Goat Cheese Panna Cotta, Bartlett Pear Puree, Pear Chips & Eggnog Ice Cream

Serves: 12|Prep: 1 hour 30 minutes|Cook: 4 hours|Total: 5 hours 30 minutes |Provided by USA Pears


  • 3 cups (24 oz.) Whole Milk, divided
  • 4 tsp Gelatin
  • 2 cups (16 oz.) Heavy Cream
  • 1 cup Brown Sugar
  • 1 each Vanilla Bean
  • 6 oz. Goat Cheese
  • 5 each Egg Yolks
  • 6 tbs (3 oz.) Granulated Sugar
  • 2 1/2 cups (20 oz.) Whole Milk
  • 1 cup (8 oz.) Heavy Cream
  • 1 tsp Nutmeg, freshly grated
  • 1/4 cup (2 1/2 oz.) Dark Rum
  • 4 each USA Bartlett Pears
  • 1 1/2 cups Granulated Sugar
  • 1 1/2 cups Water
  • 2 tbs Lemon Juice
  • 4 each USA Bartlett Pears
  • 1 cup (8 oz.) Water
  • 1 each Cinnamon Stick
  • 3 each Star Anise
  • 2 each Whole Cloves
  • 1 each Vanilla Bean


  2. Dissolve the gelatin in 1 cup milk and set aside.
  3. Bring the remaining milk, cream, sugar, vanilla bean and goat cheese to a boil over medium heat, stirring to break up and completely dissolve the sugar and goat cheese.
  4. Remove the pan from the heat and add to the milk and gelatin mixture. Stir well to combine and strain through a fine mesh sieve into a clean container with a spout.
  5. Fill 12 individual molds or serving dishes lightly coated with neutral flavored oil.
  6. Refrigerate at least 3 hours or up to overnight.
  8. Beat the egg yolks in a mixer with the whisk attachment for 2 minutes.
  9. Add the sugar slowly, continuing to mix until the yolks lighten in color and the sugar is completely dissolved.
  10. Combine the milk, cream and nutmeg over high heat and bring to a boil.
  11. Remove the pan from the heat and temper the egg mixture with the hot cream and milk.
  12. Return everything to the pan and cook stirring constantly until the mixture has thickened slightly and coats the back of a spoon.
  13. Remove from the heat, stir in the rum and strain into an ice bath. Chill completely before freezing in an ice cream maker.
  15. Lightly oil a silicone baking sheet or piece of parchment paper.
  16. Combine the sugar, water and lemon juice in a saucepan over medium heat.
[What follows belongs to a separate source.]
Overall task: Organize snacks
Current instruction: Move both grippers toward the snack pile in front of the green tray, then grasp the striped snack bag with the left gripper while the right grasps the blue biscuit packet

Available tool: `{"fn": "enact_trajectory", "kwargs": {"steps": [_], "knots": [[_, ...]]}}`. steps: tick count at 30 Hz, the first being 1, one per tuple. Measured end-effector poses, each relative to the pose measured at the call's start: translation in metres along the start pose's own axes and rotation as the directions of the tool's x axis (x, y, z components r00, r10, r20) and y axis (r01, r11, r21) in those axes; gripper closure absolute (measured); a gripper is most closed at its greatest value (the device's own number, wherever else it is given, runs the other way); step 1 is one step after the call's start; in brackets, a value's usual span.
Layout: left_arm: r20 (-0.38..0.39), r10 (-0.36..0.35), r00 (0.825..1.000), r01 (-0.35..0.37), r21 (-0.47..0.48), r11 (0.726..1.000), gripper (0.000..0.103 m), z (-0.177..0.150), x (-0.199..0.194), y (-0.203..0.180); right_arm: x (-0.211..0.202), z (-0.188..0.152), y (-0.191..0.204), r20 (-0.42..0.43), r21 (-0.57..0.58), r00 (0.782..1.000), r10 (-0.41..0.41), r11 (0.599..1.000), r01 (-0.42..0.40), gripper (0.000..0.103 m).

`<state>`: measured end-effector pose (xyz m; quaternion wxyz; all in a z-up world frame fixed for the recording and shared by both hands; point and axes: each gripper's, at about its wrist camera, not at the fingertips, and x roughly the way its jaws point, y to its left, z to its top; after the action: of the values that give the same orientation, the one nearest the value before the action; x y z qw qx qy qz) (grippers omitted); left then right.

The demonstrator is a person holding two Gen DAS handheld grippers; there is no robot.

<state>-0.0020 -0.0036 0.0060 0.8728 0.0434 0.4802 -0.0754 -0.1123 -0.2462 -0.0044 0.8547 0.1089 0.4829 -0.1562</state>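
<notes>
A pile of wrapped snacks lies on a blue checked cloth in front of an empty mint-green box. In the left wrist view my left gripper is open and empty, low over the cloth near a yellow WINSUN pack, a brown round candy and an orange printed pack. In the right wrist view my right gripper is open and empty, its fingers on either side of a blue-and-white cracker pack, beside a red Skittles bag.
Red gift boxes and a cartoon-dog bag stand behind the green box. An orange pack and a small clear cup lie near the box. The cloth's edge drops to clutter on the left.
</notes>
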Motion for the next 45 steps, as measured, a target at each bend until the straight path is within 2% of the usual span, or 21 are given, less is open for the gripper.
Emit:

Bring to a boil, reduce the heat to a simmer and continue to cook 10 minutes or until syrupy.
  17. Use a mandolin to thinly slice the pears and transfer them directly to the syrup to soak for 10 minutes.
  18. Remove the pear slices from the syrup allowing as much liquid as possible to drip
    from them before laying them on the silicone sheet.
  19. Bake in a 200-degree oven for 2 to 3 hours, until completely dry and crisp.
  21. For the puree, peel and core the pears, then cut them into chunks.
  22. Put the pear chunks in a saucepan with the water and spices and simmer over low heat, stirring occasionally, until they are cooked through and tender.
  23. Remove the spices and puree.
  25. Spread about 3 tablespoons pear puree across the bottom of each of 12 plates.
  26. To unmold the panna cotta, run a thin paring knife around the outside edge of each container and invert the panna cotta onto the puree.
  27. Add a small scoop of ice cream on the side and stand 3 pear chips vertically, at different angles, around the panna cotta.
  28. Serve immediately.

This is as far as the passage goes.